On The Aisle To Enlightenment

| Right | June 9, 2016

(My friend told me this story the other day. We are both clerks at a local discount grocery store. We have new owners, who have recently started playing music other than ’70s Top 40 and early 2000s soft pop on the store intercom.)

Customer: “Could you have that music turned off? It’s the devil’s music. I know because I’m enlightened.”

(The music in question was something by Van Halen. My friend was confused, and looked at the customer, an older woman, incredulously.)

Worker: “Can I direct you to my—”

Customer: “And judging you by your response, you’re not enlightened. Bye.”

Driving Temperature Change

| Right | June 9, 2016

Me: “Thank you for calling [Store]. [My Name] speaking. How can I help you?”

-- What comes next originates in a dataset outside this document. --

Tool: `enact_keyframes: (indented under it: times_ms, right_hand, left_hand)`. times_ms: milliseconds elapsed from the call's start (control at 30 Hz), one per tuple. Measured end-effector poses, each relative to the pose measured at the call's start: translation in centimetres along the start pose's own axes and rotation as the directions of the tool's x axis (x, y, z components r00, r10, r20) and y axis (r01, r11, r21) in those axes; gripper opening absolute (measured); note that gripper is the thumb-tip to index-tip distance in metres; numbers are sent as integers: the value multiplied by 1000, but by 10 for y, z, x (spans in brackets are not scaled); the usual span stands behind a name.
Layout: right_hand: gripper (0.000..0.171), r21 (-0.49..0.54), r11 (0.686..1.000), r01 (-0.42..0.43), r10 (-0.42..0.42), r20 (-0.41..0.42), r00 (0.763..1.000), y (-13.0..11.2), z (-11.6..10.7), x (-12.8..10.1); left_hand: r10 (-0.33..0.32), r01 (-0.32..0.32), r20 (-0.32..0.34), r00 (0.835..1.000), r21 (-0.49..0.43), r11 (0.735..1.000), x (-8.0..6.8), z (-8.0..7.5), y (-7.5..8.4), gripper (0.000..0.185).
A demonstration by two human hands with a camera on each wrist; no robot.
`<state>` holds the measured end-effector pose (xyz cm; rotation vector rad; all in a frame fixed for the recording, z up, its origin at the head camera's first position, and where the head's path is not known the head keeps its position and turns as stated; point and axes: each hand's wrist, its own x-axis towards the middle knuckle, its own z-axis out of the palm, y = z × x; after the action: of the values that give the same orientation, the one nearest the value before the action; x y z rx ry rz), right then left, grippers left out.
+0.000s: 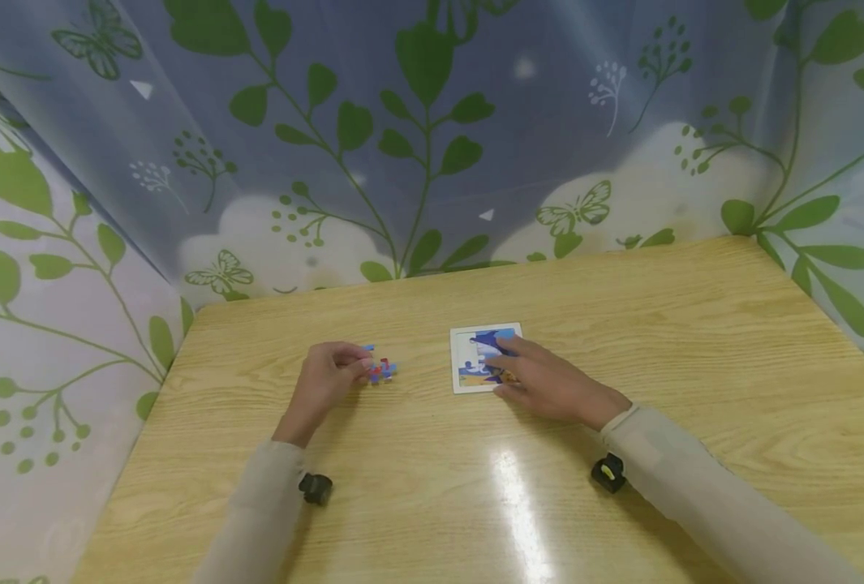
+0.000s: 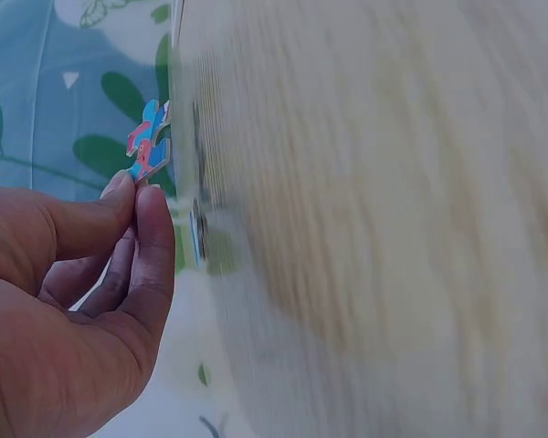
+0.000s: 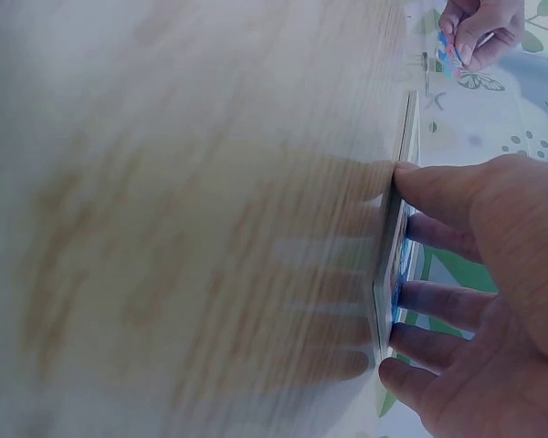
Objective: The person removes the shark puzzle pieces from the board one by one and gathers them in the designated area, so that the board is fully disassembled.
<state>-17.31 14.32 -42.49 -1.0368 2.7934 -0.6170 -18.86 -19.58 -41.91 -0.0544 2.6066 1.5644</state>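
My left hand [image 1: 327, 375] pinches a jigsaw piece [image 2: 148, 151] between thumb and index fingertip, raised above the table. The piece is blue with red and pink markings and knobbed edges. Another blue piece [image 1: 369, 347] shows just behind those fingers in the head view. Over a white-rimmed puzzle board [image 1: 456, 373], my right hand [image 1: 548, 380] rests with its fingers spread and fairly straight. Its thumb [image 3: 429, 190] touches the near edge of the board. Blue, white and orange picture parts show inside the frame; the hand hides the board's right side.
Both things lie on a light wood-grain table [image 1: 395, 478], the board to the right of the pieces. A leaf-and-butterfly patterned curtain [image 1: 432, 162] hangs along the back and left edges. Each sleeve carries a small black wrist camera [image 1: 608, 473].
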Motion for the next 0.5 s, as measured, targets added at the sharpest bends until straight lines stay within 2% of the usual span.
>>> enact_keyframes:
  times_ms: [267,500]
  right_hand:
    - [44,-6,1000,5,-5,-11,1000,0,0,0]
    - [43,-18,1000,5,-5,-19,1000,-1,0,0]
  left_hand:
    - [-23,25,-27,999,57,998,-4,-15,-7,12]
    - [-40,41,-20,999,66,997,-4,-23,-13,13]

Lady: “I need a thermostat.”

Me: “Okay. What’s it for?”

Lady: “It’s for my car.”

Me: “Okay, but what is it going in?”

Lady: “It’s going in my car!”

Filters Out All Useful Advice

| Right | June 9, 2016

(Our store sells “oil change specials” where if you buy five quarts of oil and filter in one transaction it will be reduced in price, in this case for less than what the oil cost alone.)

Customer: “I need oil for a [year of vehicle] [size of engine].”

(Assuming it is for the massive truck taking up two parking slots that is the correct vintage, I inform the customer that it takes five quarts of 5w-30 oil. The customer, by now back where the oil is, has picked out the brand of choice and is starting back towards the front.)

Me: “That oil is currently on special for $18.99 with a filter. Would you like to add one to your purchase?”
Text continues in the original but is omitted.